» **Required work**
The whole answer is the data below, retyped exactly.

**** Data for analysis ****

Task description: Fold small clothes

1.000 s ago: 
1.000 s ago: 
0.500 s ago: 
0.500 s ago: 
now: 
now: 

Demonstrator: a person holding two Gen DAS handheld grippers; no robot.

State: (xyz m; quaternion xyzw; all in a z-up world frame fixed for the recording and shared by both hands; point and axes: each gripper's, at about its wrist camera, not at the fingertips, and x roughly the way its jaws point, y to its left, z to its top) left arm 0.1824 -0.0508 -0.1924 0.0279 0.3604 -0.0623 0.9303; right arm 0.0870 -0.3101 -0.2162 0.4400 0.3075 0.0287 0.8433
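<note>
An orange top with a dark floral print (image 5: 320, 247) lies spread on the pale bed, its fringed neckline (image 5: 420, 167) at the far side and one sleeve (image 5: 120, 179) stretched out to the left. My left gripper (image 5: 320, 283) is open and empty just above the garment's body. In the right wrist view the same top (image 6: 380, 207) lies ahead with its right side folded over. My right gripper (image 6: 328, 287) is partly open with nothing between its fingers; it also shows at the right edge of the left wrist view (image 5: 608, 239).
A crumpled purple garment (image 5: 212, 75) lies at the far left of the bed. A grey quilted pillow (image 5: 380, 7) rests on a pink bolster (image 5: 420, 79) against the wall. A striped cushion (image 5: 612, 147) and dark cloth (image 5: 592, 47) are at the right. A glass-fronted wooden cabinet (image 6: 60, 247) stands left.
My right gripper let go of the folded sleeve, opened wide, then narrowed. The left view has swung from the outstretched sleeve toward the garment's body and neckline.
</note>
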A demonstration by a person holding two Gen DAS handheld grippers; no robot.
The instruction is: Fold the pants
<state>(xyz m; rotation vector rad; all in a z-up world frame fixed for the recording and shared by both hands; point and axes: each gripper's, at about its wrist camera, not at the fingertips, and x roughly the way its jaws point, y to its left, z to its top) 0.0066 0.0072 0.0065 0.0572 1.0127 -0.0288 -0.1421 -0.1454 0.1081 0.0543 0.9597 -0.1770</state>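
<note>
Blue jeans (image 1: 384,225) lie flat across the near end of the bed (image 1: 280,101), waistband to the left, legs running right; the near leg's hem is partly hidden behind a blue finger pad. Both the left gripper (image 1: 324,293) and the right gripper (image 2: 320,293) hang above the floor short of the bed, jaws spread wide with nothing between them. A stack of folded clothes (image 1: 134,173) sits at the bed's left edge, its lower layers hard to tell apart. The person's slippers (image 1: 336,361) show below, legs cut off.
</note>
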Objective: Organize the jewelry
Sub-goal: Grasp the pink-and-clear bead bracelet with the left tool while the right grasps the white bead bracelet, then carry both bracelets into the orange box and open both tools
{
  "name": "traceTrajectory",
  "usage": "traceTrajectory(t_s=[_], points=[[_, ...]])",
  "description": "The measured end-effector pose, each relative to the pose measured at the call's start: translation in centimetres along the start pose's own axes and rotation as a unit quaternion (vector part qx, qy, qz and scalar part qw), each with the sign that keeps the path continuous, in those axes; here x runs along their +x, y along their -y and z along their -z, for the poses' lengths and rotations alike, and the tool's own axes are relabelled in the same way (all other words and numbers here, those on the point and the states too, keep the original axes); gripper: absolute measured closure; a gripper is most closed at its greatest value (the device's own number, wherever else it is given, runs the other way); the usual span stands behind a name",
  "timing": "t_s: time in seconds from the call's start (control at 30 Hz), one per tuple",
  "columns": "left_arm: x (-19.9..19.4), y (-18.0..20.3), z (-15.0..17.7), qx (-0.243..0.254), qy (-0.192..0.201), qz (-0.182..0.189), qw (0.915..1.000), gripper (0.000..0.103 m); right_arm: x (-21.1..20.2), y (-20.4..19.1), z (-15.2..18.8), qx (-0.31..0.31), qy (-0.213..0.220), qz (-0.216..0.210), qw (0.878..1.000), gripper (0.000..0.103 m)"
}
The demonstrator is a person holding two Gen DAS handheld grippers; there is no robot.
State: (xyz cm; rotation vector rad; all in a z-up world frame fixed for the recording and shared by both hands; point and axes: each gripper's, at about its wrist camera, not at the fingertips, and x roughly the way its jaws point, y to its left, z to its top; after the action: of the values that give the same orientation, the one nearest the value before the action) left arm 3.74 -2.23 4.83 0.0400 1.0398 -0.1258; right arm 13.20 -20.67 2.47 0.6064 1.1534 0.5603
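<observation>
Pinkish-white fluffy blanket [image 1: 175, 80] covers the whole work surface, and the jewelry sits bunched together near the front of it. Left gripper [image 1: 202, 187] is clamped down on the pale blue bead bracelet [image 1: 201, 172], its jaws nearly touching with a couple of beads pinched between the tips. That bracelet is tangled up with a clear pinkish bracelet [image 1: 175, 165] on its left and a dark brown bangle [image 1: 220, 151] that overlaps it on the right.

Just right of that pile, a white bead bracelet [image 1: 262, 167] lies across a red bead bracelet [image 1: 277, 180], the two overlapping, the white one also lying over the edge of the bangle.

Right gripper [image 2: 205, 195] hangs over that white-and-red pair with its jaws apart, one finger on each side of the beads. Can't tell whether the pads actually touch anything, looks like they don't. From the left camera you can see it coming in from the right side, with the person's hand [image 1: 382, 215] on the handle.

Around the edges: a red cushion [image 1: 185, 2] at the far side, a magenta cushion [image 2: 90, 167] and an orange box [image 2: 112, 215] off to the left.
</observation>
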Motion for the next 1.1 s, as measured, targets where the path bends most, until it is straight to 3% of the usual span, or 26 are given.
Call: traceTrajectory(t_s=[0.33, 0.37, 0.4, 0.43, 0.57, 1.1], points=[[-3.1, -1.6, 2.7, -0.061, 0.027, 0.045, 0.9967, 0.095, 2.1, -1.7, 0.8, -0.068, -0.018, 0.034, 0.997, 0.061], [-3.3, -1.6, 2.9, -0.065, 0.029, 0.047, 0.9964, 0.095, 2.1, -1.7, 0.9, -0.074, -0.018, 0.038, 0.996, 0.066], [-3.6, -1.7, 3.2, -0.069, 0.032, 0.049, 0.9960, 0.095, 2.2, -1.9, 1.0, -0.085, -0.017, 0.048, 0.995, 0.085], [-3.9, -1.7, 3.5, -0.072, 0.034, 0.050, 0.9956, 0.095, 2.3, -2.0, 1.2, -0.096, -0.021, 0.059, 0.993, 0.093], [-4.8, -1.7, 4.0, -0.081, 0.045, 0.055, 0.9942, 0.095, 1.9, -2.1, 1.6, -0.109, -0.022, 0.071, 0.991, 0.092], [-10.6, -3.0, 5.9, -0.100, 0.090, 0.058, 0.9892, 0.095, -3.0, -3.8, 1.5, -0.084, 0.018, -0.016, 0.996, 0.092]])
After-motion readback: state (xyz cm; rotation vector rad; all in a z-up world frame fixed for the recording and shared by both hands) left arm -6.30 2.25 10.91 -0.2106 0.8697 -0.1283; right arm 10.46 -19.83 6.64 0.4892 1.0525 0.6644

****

» **Answer space**
Task description: Fold small clothes

1.000 s ago: 
1.000 s ago: 
0.500 s ago: 
0.500 s ago: 
now: 
now: 

Demonstrator: a person holding two Gen DAS handheld grippers; no robot.

State: (xyz m; quaternion xyzw; all in a z-up world frame fixed for the recording and shared by both hands; point and axes: each gripper's, at about its wrist camera, not at the fingertips, and x roughly the way its jaws point, y to its left, z to its top) left arm 0.1824 -0.0508 -0.1924 0.0279 0.3604 -0.0623 0.9303; right arm 0.0870 -0.3101 -0.2162 0.4400 0.3075 0.0287 0.8433
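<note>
An orange top with a dark floral print (image 5: 320, 247) lies spread on the pale bed, its fringed neckline (image 5: 420, 167) at the far side and one sleeve (image 5: 120, 179) stretched out to the left. My left gripper (image 5: 320, 283) is open and empty just above the garment's body. In the right wrist view the same top (image 6: 380, 207) lies ahead with its right side folded over. My right gripper (image 6: 328, 287) is partly open with nothing between its fingers; it also shows at the right edge of the left wrist view (image 5: 608, 239).
A crumpled purple garment (image 5: 212, 75) lies at the far left of the bed. A grey quilted pillow (image 5: 380, 7) rests on a pink bolster (image 5: 420, 79) against the wall. A striped cushion (image 5: 612, 147) and dark cloth (image 5: 592, 47) are at the right. A glass-fronted wooden cabinet (image 6: 60, 247) stands left.
My right gripper let go of the folded sleeve, opened wide, then narrowed. The left view has swung from the outstretched sleeve toward the garment's body and neckline.
</note>
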A demonstration by a person holding two Gen DAS handheld grippers; no robot.
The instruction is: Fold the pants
<state>(xyz m; rotation vector rad; all in a z-up world frame fixed for the recording and shared by both hands; point and axes: each gripper's, at about its wrist camera, not at the fingertips, and x roughly the way its jaws point, y to its left, z to its top) 0.0066 0.0072 0.0065 0.0572 1.0127 -0.0288 -0.1421 -0.1454 0.1081 0.0543 0.9597 -0.1770</state>
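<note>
Blue jeans (image 1: 384,225) lie flat across the near end of the bed (image 1: 280,101), waistband to the left, legs running right; the near leg's hem is partly hidden behind a blue finger pad. Both the left gripper (image 1: 324,293) and the right gripper (image 2: 320,293) hang above the floor short of the bed, jaws spread wide with nothing between them. A stack of folded clothes (image 1: 134,173) sits at the bed's left edge, its lower layers hard to tell apart. The person's slippers (image 1: 336,361) show below, legs cut off.
</note>
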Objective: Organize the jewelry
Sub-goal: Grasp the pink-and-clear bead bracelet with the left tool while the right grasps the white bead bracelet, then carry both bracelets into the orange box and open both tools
{
  "name": "traceTrajectory",
  "usage": "traceTrajectory(t_s=[_], points=[[_, ...]])",
  "description": "The measured end-effector pose, each relative to the pose measured at the call's start: translation in centimetres along the start pose's own axes and rotation as a unit quaternion (vector part qx, qy, qz and scalar part qw), each with the sign that keeps the path continuous, in those axes; here x runs along their +x, y along their -y and z along their -z, for the poses' lengths and rotations alike, and the tool's own axes are relabelled in the same way (all other words and numbers here, those on the point and the states too, keep the original axes); gripper: absolute measured closure; a gripper is most closed at its greatest value (the device's own number, wherever else it is given, runs the other way); the usual span stands behind a name",
  "timing": "t_s: time in seconds from the call's start (control at 30 Hz), one per tuple",
  "columns": "left_arm: x (-19.9..19.4), y (-18.0..20.3), z (-15.0..17.7), qx (-0.243..0.254), qy (-0.192..0.201), qz (-0.182..0.189), qw (0.915..1.000), gripper (0.000..0.103 m); right_arm: x (-21.1..20.2), y (-20.4..19.1), z (-15.2..18.8), qx (-0.31..0.31), qy (-0.213..0.220), qz (-0.216..0.210), qw (0.878..1.000), gripper (0.000..0.103 m)"
}
The demonstrator is a person holding two Gen DAS handheld grippers; there is no robot.
State: (xyz cm; rotation vector rad; all in a z-up world frame fixed for the recording and shared by both hands; point and axes: each gripper's, at about its wrist camera, not at the fingertips, and x roughly the way its jaws point, y to its left, z to its top; after the action: of the values that give the same orientation, the one nearest the value before the action) left arm 3.74 -2.23 4.83 0.0400 1.0398 -0.1258; right arm 13.20 -20.67 2.47 0.6064 1.1534 0.5603
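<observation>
Pinkish-white fluffy blanket [image 1: 175, 80] covers the whole work surface, and the jewelry sits bunched together near the front of it. Left gripper [image 1: 202, 187] is clamped down on the pale blue bead bracelet [image 1: 201, 172], its jaws nearly touching with a couple of beads pinched between the tips. That bracelet is tangled up with a clear pinkish bracelet [image 1: 175, 165] on its left and a dark brown bangle [image 1: 220, 151] that overlaps it on the right.

Just right of that pile, a white bead bracelet [image 1: 262, 167] lies across a red bead bracelet [image 1: 277, 180], the two overlapping, the white one also lying over the edge of the bangle.

Right gripper [image 2: 205, 195] hangs over that white-and-red pair with its jaws apart, one finger on each side of the beads. Can't tell whether the pads actually touch anything, looks like they don't. From the left camera you can see it coming in from the right side, with the person's hand [image 1: 382, 215] on the handle.

Around the edges: a red cushion [image 1: 185, 2] at the far side, a magenta cushion [image 2: 90, 167] and an orange box [image 2: 112, 215] off to the left.
</observation>
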Motion for the next 1.1 s, as measured, targets where the path bends most, until it is straight to 3% of the usual span, or 26 are given.
Call: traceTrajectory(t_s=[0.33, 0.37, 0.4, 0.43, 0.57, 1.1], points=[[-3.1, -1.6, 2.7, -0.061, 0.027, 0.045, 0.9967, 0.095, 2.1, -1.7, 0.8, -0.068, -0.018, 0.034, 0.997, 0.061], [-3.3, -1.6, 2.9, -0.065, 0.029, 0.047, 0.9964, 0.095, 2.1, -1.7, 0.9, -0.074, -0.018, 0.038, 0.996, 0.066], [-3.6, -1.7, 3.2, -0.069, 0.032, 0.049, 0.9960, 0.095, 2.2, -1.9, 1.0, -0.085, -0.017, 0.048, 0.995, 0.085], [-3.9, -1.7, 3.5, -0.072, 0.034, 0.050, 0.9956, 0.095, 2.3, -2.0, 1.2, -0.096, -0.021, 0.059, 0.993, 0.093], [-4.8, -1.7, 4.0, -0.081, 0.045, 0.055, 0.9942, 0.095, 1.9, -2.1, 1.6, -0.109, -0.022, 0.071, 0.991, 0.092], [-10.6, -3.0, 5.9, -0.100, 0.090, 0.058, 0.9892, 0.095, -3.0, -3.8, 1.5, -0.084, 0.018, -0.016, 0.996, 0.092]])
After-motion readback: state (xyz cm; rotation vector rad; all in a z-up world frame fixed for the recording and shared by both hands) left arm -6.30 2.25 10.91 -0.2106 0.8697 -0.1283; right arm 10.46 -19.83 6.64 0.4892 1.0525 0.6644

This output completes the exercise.